Significance. If the neighborhood-consistency property of Hilbert serialization is quantitatively validated and the reported gains prove robust, the work would supply a deterministic, parameter-light geometric mechanism for scaling state-space vision models to arbitrary resolutions without retraining or custom kernels, addressing a recognized limitation in current Vision Mamba designs and offering a reproducible template for other long-sequence visual tasks.
major comments (2)
- [Abstract] Abstract: The central claim that Hilbert-curve serialization 'preserves local 2D neighborhoods more faithfully than linear scans and provides consistent neighborhood statistics across resolutions' is asserted as the geometric foundation for both serialization and position encoding, yet no locality metric (e.g., average 2D Euclidean distance of k-nearest serialized neighbors), ablation, or comparison across grid sizes is supplied; this assumption is load-bearing for the high-resolution gains claimed on COCO, ADE20K, and LEVIR-CD+.
- [Experiments] Experiments section: The manuscript reports improvements across four benchmarks but supplies no quantitative details on ablation controls, error bars, or the precise protocol used for training-to-inference resolution scaling; without these, the attribution of gains specifically to the three new components cannot be rigorously assessed.
minor comments (1)
- [Abstract] Abstract: The acronyms FHSC and FA-RoPE are introduced without a one-sentence parenthetical gloss, which would aid readers unfamiliar with the method.
Simulated Author's Rebuttal
We thank the referee for the constructive feedback on our manuscript.

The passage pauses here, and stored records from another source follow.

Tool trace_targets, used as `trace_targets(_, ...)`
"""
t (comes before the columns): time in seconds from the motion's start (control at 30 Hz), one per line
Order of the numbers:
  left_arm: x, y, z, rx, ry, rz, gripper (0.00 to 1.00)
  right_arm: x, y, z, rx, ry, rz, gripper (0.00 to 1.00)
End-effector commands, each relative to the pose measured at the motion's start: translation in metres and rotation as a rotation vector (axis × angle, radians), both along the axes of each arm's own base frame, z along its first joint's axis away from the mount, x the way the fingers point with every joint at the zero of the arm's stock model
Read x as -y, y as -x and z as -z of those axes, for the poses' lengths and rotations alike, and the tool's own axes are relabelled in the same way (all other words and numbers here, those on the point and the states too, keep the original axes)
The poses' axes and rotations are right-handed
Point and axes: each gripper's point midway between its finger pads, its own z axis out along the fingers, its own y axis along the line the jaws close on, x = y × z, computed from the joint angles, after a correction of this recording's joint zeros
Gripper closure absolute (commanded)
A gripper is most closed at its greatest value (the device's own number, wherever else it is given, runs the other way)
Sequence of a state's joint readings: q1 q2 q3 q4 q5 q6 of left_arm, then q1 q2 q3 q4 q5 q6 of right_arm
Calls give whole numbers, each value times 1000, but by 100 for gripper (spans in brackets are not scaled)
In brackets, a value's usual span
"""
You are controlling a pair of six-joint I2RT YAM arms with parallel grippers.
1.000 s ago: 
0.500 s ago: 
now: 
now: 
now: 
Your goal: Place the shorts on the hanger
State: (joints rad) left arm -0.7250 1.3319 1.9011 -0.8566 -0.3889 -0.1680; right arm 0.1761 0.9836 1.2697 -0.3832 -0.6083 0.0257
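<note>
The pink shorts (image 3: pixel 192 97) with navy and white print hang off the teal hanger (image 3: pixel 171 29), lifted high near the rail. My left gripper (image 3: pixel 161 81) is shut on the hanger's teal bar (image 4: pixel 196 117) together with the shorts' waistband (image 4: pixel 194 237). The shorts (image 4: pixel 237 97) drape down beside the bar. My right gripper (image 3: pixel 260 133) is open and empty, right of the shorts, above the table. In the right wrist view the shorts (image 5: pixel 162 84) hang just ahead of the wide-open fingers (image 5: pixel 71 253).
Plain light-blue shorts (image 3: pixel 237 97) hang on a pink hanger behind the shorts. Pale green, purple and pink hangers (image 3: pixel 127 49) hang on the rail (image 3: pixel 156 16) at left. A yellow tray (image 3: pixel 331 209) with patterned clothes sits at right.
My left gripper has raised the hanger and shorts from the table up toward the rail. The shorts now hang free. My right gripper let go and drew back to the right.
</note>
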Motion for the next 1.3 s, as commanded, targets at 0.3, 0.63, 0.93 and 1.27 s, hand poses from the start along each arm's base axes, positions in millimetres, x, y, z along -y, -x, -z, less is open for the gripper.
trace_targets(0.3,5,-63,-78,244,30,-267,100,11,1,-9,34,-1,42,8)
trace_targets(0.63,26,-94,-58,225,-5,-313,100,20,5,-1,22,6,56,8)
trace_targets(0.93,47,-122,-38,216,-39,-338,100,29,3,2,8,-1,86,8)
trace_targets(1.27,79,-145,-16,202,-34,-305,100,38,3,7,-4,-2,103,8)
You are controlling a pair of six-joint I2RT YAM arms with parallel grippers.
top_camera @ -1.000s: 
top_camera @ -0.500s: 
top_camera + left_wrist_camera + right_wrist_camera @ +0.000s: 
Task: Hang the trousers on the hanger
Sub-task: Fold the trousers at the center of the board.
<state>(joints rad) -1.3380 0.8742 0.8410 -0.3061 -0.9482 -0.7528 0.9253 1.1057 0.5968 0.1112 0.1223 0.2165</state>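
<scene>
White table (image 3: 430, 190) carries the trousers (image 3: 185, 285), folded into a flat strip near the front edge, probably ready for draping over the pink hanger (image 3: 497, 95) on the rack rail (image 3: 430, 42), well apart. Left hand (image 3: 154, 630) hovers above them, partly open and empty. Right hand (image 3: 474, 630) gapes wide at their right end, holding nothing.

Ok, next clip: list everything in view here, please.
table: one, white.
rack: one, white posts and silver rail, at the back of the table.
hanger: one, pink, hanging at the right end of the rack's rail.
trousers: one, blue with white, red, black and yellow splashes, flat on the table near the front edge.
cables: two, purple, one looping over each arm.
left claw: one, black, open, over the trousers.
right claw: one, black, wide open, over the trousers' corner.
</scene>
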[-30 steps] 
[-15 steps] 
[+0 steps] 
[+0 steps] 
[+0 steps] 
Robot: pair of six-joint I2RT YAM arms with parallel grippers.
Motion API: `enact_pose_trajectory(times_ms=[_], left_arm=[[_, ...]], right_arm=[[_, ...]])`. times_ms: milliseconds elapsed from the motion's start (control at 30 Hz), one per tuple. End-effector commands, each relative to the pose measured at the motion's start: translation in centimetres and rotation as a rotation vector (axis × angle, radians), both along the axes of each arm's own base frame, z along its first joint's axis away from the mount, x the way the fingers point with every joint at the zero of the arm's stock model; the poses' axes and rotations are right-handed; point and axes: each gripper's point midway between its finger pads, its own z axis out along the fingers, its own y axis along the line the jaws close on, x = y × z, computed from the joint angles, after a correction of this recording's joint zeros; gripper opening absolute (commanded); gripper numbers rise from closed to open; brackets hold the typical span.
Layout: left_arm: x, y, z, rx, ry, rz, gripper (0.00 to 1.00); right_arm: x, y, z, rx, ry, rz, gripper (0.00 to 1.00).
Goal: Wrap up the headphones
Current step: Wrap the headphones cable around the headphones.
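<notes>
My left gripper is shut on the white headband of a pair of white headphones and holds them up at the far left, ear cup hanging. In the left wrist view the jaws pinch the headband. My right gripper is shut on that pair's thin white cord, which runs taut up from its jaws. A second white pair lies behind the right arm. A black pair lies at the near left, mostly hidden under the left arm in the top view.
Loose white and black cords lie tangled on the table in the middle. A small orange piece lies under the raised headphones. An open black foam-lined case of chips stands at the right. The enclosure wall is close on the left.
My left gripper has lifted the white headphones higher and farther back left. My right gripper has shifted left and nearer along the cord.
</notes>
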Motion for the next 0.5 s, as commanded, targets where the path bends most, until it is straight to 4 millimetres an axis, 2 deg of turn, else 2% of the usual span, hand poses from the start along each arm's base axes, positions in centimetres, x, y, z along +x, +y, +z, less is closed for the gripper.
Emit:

The comments highlight important aspects that can strengthen the presentation of our geometric approach and experimental validation. We address each major comment point by point below and indicate the revisions planned for the next version.
read point-by-point responses
-
Referee: [Abstract] Abstract: The central claim that Hilbert-curve serialization 'preserves local 2D neighborhoods more faithfully than linear scans and provides consistent neighborhood statistics across resolutions' is asserted as the geometric foundation for both serialization and position encoding, yet no locality metric (e.g., average 2D Euclidean distance of k-nearest serialized neighbors), ablation, or comparison across grid sizes is supplied; this assumption is load-bearing for the high-resolution gains claimed on COCO, ADE20K, and LEVIR-CD+.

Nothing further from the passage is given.